2. Однако все это еще не есть свидетельство во всей его полноте. Понятие исповедания во всем своем объеме включает и другие моменты. Следует остерегаться представления о том, что исповедание — это такое дело веры, которое может и должно заявлять о себе лишь в пространстве церкви. Не следует также думать, что самое большее, чего можно достигнуть исповеданием, — это сделать данное пространство видимым и, возможно, немного расширить его в мире. Пространство церкви располагается в мире подобно тому, как внешне церковь в деревне или в городе располагается рядом со зданием школы или рядом с кинотеатром и вокзалом.
Язык церкви не может быть самоцелью. Должно считать очевидным, что церковь обязана существовать для мира, с тем чтобы сиял свет во мраке. Как Христос пришел не для того, чтобы служить лишь самому себе, так и христианам негоже пребывать в своей вере, как если бы они существовали только для себя.
А это означает, что вера, являя публично свое доверие и свое знание, обусловливает приверженность определенным мирским позициям. Если исповедание носит серьезный и отчетливый характер, оно должно, и это принципиально важно, переводиться на язык обыденного человека, выражаться на языке человека с улицы, языке тех, кто не привык читать Писание или обращаться к сборнику церковных песнопений, у кого иная терминология и совершенно иные сферы интересов. Это мир, в который Христос послал своих апостолов и в котором существуем и мы все. Никто из нас не является лишь христианином, мы все еще и частица мира. С необходимостью потому заходит речь о мирских позициях, о способах выражения нашей ответственности в данной сфере. Ведь исповедание веры стремится к свершению применительно к жизни, которой живем мы все, применительно к проблеме нашего действительного существования, ко всем теоретическим и практическим вопросам повседневности.

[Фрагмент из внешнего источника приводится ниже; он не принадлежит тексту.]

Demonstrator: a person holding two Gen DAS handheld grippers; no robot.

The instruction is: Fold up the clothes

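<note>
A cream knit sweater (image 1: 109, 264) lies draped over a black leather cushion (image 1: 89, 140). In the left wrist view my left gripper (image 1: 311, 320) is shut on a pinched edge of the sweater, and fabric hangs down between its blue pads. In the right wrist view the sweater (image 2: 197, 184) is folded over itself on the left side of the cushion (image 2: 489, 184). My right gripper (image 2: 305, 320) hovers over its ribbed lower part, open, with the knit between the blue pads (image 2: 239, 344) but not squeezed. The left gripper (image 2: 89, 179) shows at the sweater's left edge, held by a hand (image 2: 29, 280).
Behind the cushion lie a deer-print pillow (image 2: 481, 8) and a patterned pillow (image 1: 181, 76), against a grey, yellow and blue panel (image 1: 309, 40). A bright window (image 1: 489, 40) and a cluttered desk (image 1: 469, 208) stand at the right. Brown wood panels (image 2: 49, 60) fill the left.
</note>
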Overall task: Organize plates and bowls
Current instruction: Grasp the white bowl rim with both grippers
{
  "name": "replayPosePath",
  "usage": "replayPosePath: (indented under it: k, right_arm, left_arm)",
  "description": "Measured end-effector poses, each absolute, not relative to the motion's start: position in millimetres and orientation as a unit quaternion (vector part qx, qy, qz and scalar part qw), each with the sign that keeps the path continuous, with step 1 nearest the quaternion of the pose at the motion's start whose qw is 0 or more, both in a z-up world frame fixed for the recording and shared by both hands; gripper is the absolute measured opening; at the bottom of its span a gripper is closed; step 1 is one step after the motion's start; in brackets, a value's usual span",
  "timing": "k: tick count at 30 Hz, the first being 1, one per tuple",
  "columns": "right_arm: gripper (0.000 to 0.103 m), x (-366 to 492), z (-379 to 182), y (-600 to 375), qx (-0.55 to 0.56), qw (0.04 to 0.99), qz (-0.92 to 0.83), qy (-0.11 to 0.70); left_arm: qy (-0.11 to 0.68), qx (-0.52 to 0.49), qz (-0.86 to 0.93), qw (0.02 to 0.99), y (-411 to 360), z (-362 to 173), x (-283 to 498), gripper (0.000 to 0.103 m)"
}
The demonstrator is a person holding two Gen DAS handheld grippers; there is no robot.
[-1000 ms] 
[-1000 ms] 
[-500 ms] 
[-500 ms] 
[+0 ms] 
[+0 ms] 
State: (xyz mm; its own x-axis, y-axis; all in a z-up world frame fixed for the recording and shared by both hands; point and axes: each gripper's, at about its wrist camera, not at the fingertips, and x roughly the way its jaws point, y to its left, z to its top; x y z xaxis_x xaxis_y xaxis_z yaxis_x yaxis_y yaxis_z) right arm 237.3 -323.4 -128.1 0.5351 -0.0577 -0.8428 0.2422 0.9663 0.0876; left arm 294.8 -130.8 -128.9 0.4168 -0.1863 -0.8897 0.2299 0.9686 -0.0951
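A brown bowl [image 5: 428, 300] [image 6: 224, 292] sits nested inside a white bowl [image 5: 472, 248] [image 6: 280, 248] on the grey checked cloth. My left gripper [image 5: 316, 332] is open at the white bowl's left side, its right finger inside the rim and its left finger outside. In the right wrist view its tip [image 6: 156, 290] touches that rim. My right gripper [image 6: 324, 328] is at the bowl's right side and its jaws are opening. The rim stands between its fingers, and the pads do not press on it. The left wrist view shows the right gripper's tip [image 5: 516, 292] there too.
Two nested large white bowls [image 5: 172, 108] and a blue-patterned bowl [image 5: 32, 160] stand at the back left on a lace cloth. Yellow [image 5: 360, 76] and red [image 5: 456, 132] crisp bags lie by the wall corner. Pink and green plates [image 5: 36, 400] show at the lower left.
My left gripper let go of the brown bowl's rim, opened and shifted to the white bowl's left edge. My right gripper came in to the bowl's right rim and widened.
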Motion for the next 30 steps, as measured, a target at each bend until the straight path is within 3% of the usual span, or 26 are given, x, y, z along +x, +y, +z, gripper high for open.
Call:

Если наша вера реальна, она должна вторгаться в нашу жизнь. Христианское вероисповедание в своем изначальном церковном звучании всегда будет получать неверное толкование в том ключе, что христианин рассматривает свой символ как дело совести и сердца, а здесь на земле и в мире господствуют другие истины. Мир живет с таким неверным толкованием, он видит в христианстве какое‐то дружественное «волшебство», принадлежащее «религиозной сфере», которое следует уважать и сохранять — и все, этого достаточно. В то же время подобное заблуждение может порождаться и изнутри, если тот или иной христианин захочет сохранить за собой эту сферу и будет оберегать свою веру как цветок‐недотрогу.
Кроме того, отношение между церковью и миром воспринимается иногда как вопрос размежевания границ, при котором каждый будет чувствовать себя в безопасности в пределах своих рубежей, даже если на границах и происходят иногда столкновения. С позиций церкви подобное размежевание никак не может наложить ограничения на ее задачи. Если исходить из самого существа церкви, то можно говорить лишь об одном: исповедание должно звучать и в сфере мира. При этом на языке совершенно рассудительном, полностью лишенном назидательности, на том языке, на котором говорят «снаружи». Это не должен быть лишь язык Ханаана. Речь идет о переводе, например переводе на газетный язык. Требуется сказать в мире, сказать доступным языком то же, что мы выражаем в формах церковного языка. Христианин не должен бояться того, что ему приходится говорить «неназидательно». Кто не в состоянии делать это, тот пусть подумает, а способен ли он в действительности и в церкви говорить назидательно. О, нам известен этот язык церковной кафедры и алтаря, который вне церкви звучит как китайский!